• TASK INSTRUCTIONS
No pictures go into the output, which should consist only of the lines from the first line of the data through the line with "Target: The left", copied exactly.
:::
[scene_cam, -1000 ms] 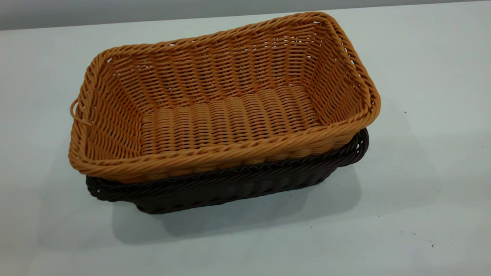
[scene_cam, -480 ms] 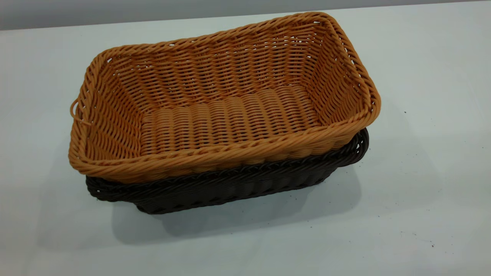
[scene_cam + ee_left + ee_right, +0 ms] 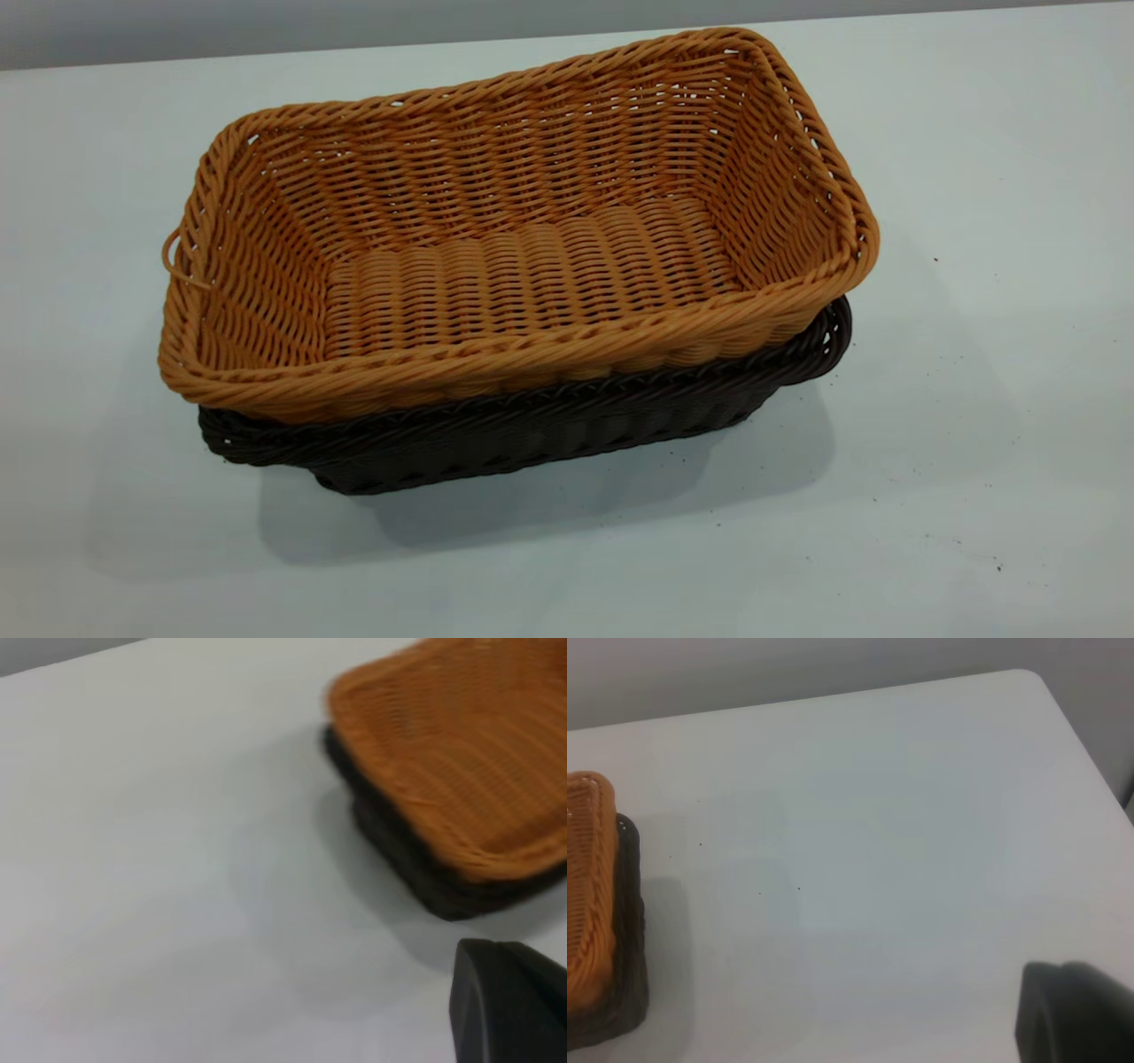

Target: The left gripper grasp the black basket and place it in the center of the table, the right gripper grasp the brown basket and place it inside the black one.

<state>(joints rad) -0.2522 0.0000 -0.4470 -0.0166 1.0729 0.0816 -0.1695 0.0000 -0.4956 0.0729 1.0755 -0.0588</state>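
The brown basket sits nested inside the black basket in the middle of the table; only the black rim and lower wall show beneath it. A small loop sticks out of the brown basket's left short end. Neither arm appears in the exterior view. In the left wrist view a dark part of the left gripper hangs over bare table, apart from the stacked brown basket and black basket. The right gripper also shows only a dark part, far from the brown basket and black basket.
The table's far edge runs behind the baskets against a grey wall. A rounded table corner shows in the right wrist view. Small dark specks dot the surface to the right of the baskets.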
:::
• RESPONSE TO THE TASK
[scene_cam, -1000 ms] 
[scene_cam, -480 ms] 
[scene_cam + ee_left + ee_right, +0 ms] 

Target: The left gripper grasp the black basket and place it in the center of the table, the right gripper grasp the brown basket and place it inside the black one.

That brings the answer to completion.